The ANAO criticised the “small number of individual audit surveillances targeted at higher-risk entities” conducted by the Australian Securities and Investments Commission and the “limited follow-through of quality issues identified”.
“ASIC has not implemented procedures for using the audit deficiency reporting process established by legislation in 2012,” the ANAO said.
“As a result of these factors, ASIC’s visibility of audit quality or the impact of its own regulatory actions is narrow.”
The audit office made five recommendations, including that ASIC beef up its surveillance of registered auditors and improve its reporting of that surveillance. ASIC agreed to the recommendations.
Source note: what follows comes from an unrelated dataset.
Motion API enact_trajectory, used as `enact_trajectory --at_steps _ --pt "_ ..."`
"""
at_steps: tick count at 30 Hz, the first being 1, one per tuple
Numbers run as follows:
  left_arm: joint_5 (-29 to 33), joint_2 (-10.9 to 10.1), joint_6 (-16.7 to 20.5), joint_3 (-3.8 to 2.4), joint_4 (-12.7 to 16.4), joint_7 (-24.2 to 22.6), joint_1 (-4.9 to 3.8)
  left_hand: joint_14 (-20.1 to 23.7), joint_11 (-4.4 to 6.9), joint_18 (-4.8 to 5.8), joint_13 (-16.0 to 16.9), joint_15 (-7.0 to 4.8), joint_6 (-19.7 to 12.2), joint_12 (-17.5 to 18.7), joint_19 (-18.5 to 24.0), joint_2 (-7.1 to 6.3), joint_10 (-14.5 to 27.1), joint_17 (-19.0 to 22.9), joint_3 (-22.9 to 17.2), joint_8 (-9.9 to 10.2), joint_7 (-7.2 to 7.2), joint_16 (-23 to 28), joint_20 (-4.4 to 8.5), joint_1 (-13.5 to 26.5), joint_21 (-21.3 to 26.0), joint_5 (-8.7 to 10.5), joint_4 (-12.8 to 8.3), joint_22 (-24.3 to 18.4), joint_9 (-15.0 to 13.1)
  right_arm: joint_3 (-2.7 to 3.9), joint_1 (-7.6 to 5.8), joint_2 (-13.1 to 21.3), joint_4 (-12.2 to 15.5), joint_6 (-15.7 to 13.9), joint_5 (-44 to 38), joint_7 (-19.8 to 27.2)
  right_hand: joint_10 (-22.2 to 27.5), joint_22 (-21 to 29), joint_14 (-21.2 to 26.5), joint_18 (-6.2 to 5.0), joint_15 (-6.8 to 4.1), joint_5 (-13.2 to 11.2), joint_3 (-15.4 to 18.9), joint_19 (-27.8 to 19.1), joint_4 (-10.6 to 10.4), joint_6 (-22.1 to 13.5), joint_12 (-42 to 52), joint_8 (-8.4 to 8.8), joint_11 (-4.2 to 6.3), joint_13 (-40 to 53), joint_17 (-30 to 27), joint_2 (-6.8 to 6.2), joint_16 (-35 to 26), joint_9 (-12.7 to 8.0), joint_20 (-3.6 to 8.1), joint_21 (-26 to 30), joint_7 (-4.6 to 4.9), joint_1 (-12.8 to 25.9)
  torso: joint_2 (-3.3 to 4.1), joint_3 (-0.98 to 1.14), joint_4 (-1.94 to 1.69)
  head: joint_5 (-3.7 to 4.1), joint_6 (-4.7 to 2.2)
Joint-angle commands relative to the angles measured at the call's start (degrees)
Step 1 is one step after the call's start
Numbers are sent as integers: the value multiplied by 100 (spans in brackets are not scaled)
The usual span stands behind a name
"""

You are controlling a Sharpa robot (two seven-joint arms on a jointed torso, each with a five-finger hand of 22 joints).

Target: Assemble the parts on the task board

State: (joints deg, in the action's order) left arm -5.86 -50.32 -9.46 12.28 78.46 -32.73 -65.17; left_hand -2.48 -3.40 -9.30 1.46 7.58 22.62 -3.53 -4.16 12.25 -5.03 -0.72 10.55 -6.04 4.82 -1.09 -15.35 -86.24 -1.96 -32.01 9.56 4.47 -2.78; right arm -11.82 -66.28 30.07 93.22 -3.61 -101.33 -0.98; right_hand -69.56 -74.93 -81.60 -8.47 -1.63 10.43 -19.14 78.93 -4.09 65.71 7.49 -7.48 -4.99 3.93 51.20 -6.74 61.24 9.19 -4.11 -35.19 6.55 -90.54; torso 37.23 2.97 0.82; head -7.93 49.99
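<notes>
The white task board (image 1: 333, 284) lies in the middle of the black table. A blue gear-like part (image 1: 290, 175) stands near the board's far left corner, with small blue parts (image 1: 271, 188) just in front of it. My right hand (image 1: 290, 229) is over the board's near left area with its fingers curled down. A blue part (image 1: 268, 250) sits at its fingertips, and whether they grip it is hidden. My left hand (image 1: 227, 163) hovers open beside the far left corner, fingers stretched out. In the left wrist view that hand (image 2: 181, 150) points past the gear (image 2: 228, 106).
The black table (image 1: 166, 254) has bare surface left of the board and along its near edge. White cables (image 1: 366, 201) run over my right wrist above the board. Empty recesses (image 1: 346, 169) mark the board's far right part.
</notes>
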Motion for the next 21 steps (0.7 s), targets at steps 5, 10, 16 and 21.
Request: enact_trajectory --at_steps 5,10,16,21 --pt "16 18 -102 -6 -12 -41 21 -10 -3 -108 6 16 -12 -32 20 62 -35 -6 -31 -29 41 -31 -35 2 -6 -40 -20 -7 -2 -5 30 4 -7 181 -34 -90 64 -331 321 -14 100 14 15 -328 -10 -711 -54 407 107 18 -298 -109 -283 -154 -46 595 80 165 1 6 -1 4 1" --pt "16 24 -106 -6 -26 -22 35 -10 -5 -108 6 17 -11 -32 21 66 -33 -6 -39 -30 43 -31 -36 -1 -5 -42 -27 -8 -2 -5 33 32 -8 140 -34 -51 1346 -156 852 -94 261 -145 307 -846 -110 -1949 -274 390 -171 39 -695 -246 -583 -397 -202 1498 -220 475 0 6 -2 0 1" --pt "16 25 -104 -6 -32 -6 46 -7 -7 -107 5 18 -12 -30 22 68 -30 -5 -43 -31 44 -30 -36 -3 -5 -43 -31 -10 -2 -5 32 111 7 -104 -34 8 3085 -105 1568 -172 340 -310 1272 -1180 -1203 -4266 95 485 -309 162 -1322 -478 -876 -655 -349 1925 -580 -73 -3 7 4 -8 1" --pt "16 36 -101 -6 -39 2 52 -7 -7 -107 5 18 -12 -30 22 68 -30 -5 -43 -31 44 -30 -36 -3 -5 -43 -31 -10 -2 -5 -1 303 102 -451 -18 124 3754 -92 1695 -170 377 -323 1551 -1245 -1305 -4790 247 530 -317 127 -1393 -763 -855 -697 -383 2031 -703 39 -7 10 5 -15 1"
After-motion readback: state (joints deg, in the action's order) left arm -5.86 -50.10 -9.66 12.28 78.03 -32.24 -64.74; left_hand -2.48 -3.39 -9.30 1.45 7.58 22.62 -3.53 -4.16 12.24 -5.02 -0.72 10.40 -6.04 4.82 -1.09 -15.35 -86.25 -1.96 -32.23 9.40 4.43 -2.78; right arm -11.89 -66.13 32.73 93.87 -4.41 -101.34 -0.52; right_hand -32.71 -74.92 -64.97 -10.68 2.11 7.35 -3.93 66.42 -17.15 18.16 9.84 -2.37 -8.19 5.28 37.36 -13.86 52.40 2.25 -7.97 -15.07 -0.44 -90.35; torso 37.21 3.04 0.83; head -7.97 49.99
Vote for the inaugural Readers’ Choice Eye-Roll award

Each week, the #REF! column in this newsletter examines words and phrases professionals love to use, and what they actually mean. And each year, we crown the best/worst jargon of the year in our annual Eye-Roll awards.
This year, I’d like to let the people decide with the new Readers’ Choice award.
Vote here for choices that include “AI Refinery”, “AI slop”, “capital deepening”,
“consulting obelisk” and “dog-fooding”.

Professional moves

The latest professional services promotions, moves and profiles.
  • The digital consultancy Future Friendly is reforming as an independent company after being sold to EY in 2023.
  • Skye Cappuccio has been appointed the chief executive of the Council of Small Business Organisations Australia. Cappuccio was previously the chief executive of Optometry Australia.